La Grande Bretagne veut conquérir le marché de l’Afrique central à partir du Cameroun

Avec des échanges commerciaux moyens de 104 milliards de francs Cfa par an entre 2010 et 2014, selon les statistiques du ministère de l’Economie, le Cameroun et la Grande Bretagne n’exploitent pas assez le potentiel que recèlent leurs relations commerciales. C’est ce qui ressort de la mission de prospection que 24 investisseurs britanniques achèvent ce 10 décembre 2015 à Yaoundé, la capitale camerounaise.

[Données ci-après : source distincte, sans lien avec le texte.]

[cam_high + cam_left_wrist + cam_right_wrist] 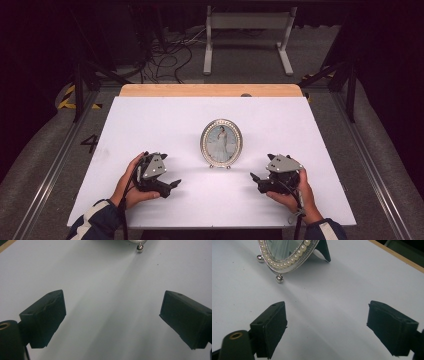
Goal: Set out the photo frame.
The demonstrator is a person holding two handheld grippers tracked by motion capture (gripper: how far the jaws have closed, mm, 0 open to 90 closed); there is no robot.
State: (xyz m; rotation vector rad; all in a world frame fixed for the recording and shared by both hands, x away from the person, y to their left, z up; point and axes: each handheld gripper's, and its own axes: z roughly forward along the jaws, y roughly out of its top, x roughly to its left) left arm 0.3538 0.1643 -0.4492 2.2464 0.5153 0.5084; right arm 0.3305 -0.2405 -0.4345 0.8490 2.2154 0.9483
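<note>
From the high view I see the oval silver picture frame with a pearl-beaded rim (221, 143) standing upright near the middle of the white table board (150, 120), its long axis vertical and its glass face turned toward my side of the table. It rests on small ball feet. My left gripper (172, 184) sits low to the frame's left, held in the left hand (131, 182), and my right gripper (255, 177) sits low to the frame's right in the right hand (295, 192). Both point inward toward the frame, and both are apart from it.

In the left gripper view, the two black jaws stand wide apart with bare white board between them, nothing held. One silver ball foot (139, 248) of the frame shows at the top edge, well ahead of the jaws.

In the right gripper view, the jaws are likewise spread wide and hold nothing. The frame (287, 257) stands ahead and to the left, leaning slightly back on its dark easel prop (324, 250), two ball feet on the board. The board's wooden edge (397, 257) runs across the top right corner.
</note>
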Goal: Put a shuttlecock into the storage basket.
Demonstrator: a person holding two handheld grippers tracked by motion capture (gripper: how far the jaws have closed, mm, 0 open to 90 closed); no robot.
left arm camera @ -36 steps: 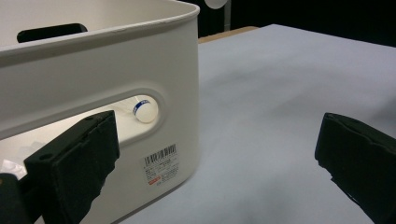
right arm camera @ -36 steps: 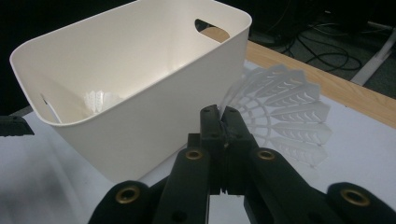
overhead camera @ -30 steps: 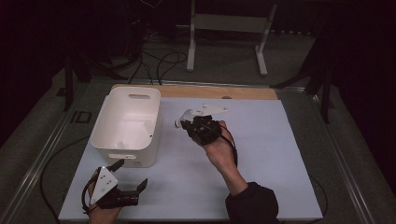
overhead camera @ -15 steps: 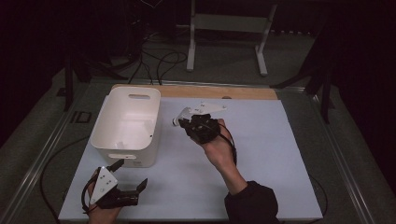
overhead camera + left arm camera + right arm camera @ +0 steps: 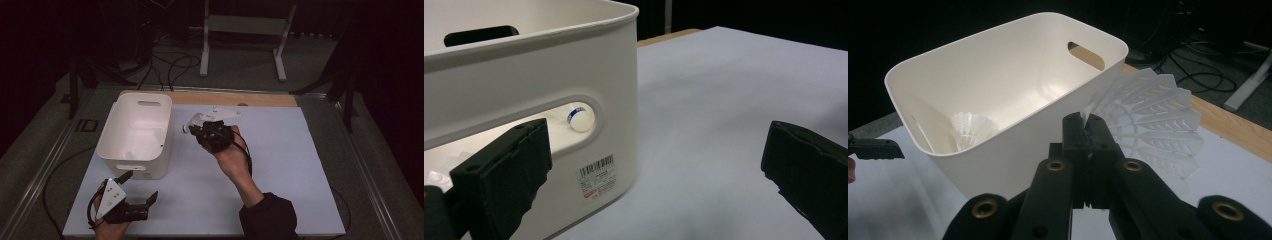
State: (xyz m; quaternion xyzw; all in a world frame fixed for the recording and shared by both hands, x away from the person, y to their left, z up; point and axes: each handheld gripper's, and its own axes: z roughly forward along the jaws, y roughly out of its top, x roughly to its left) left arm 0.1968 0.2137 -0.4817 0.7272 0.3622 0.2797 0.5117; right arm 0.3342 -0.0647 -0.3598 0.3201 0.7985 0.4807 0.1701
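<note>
Right tongs pinch a shuttlecock beside the bin (left tongs gape, empty).

The tub is smooth white plastic with a soft shine. The shuttlecock in the right hand-held gripper has a thin, ribbed, see-through white plastic skirt. The jaw pads look like matt black foam, a bit rough. The table has a matt, pale sheet on top, and bare wood shows along its far edge.
</note>
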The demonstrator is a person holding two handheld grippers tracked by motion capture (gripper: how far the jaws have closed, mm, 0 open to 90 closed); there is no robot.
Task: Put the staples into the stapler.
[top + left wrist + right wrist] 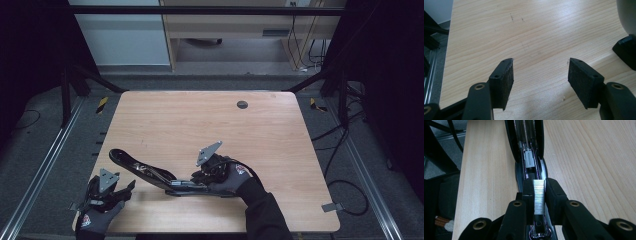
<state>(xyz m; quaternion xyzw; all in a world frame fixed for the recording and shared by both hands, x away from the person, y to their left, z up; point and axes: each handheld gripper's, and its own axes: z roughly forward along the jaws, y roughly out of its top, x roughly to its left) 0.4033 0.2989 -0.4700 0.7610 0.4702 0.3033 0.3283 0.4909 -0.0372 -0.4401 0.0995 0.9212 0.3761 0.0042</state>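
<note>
Left gripper [116, 192] sits at the near-left corner of the table [200, 115], jaws spread wide over bare wood, nothing between them. Just right of it, an opened black stapler [150, 172] lies near the near edge, lid raised toward the left. Right gripper [539, 195] is clenched on a strip of staples [539, 196] over the stapler's open channel; far half of table is open.
</note>
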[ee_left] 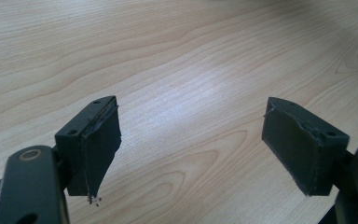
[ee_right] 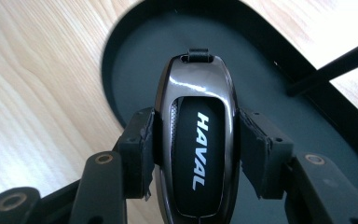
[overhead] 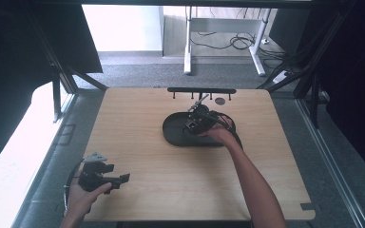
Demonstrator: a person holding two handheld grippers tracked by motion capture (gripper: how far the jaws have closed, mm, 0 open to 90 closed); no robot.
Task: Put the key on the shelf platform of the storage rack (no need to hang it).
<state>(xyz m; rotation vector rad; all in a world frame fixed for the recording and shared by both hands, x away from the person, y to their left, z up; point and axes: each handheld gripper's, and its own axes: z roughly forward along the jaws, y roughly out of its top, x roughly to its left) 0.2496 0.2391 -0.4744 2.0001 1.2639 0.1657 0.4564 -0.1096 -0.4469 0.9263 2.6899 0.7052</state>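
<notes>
Key fob (ee_right: 196, 140), glossy dark with HAVAL lettered down its face, sits clamped between my right gripper's (ee_right: 196, 154) two pads, which press on its long sides. I have it held above the black oval tray (ee_right: 135, 79), its loop end pointing out over the tray floor. From the high view, the right gripper (overhead: 200, 119) hovers over the right part of that tray (overhead: 173, 135), at the middle of the wooden table (overhead: 138, 156). I cannot tell whether the fob touches the tray floor or hangs just clear of it.

I judge the job to be roughly midway: the grasp is made and firm, and what is left depends on direction, either lifting the fob out or setting it down and letting go. A black rack with small pegs (overhead: 201, 90) stands along the far edge just behind the tray, and it may be the destination, though I cannot be sure.

My right forearm reaches diagonally from the near edge toward the tray, wrist bent so the jaws point forward and down. My left gripper (ee_left: 191, 144) idles at the near left corner, jaws spread wide with nothing between them over bare wood, held low in the left hand (overhead: 83, 197).
</notes>
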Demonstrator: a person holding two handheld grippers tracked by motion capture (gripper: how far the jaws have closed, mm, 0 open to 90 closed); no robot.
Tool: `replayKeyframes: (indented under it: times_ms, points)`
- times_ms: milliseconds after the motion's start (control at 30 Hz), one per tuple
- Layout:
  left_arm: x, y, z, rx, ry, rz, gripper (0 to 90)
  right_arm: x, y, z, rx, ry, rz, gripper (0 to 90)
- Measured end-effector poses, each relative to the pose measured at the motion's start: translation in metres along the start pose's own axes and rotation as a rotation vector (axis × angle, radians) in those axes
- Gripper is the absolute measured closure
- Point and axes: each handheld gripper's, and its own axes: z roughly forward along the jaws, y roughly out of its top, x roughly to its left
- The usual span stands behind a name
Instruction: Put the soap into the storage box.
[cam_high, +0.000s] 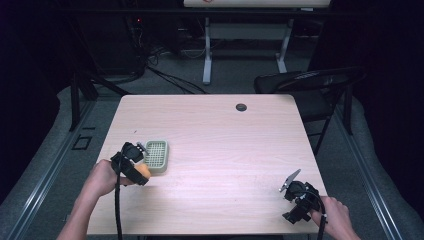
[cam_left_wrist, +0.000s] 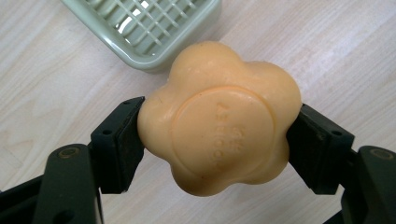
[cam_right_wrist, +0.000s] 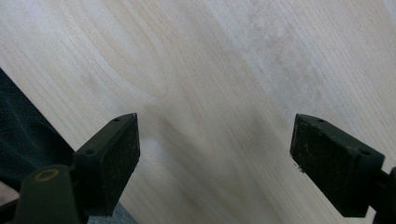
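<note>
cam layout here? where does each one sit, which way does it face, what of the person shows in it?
High view: above the person's side, looking forward and down on the table; both forearms, left gripper, right gripper.
Left gripper view: on the left gripper, looking down its jaws at the soap and soap dish.
Right gripper view: on the right gripper, facing bare tabletop.
Shared: high and left gripper views both show soap and dish.

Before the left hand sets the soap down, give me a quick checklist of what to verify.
1. Soap pinched on both sides by the left gripper: ok.
2. Soap dish upright, grid bare: ok.
3. Soap over the dish: not ok, it sits beside the near edge.
4. Right gripper apart from the dish, jaws open above bare table: ok.
5. Grip firmness: cannot tell.
</note>
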Motion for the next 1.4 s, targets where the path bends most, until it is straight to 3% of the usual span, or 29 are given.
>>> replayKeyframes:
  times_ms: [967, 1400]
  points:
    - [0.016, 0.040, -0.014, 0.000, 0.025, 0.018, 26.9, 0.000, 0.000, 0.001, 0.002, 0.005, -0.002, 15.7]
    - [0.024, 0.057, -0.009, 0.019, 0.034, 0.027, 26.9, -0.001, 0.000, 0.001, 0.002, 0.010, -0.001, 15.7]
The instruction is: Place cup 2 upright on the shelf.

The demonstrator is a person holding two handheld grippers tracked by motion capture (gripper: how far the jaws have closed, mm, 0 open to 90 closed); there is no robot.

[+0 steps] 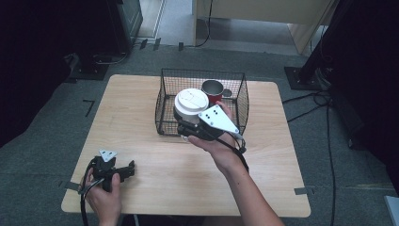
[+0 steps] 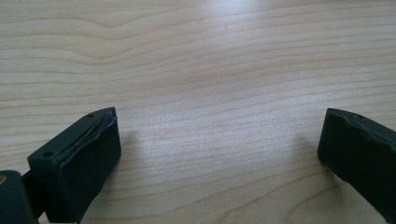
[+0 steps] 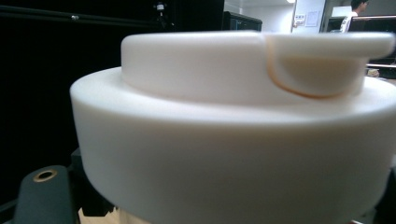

Ce voyage d’affaires auquel ont participé des entreprises exerçant dans des secteurs tels que les hydrocarbures, l’agriculture, l’éducation, etc., avait pour principal objectif de déceler et de saisir des opportunités d’investissement et de partenariat au Cameroun. Mais, a précisé le Haut-Commissaire de Grande Bretagne, Brian Olley, le Cameroun n’est pas l’unique cible des opérateurs économiques britanniques.

En effet, a révélé le diplomate britannique au sortir d’une audience au ministère de l’Economie, en compagnie de la délégation d’investisseurs en mission de prospection au Cameroun, «avec une stabilité politique, un bon taux de croissance, une population dynamique et des perspectives optimistes», le Cameroun peut servir de rampe de lancement aux investisseurs britanniques qui souhaitent conquérir le marché sous-régional.

Grâce à sa position stratégique en Afrique centrale, a rappelé le ministre délégué auprès du ministre camerounais de l’Economie, Yaouba Abdoulaye, le Cameroun est la porte d’entrée d’un marché de 150 millions de consommateurs regroupés au sein de la Cemac et de la Ceeac. En intégrant à ce marché le Nigeria, qui partage une frontière longue de 1500 Km avec le Cameroun, c’est à un marché d’environ 300 millions de consommateurs que les investisseurs britanniques peuvent avoir accès, à partir du Cameroun.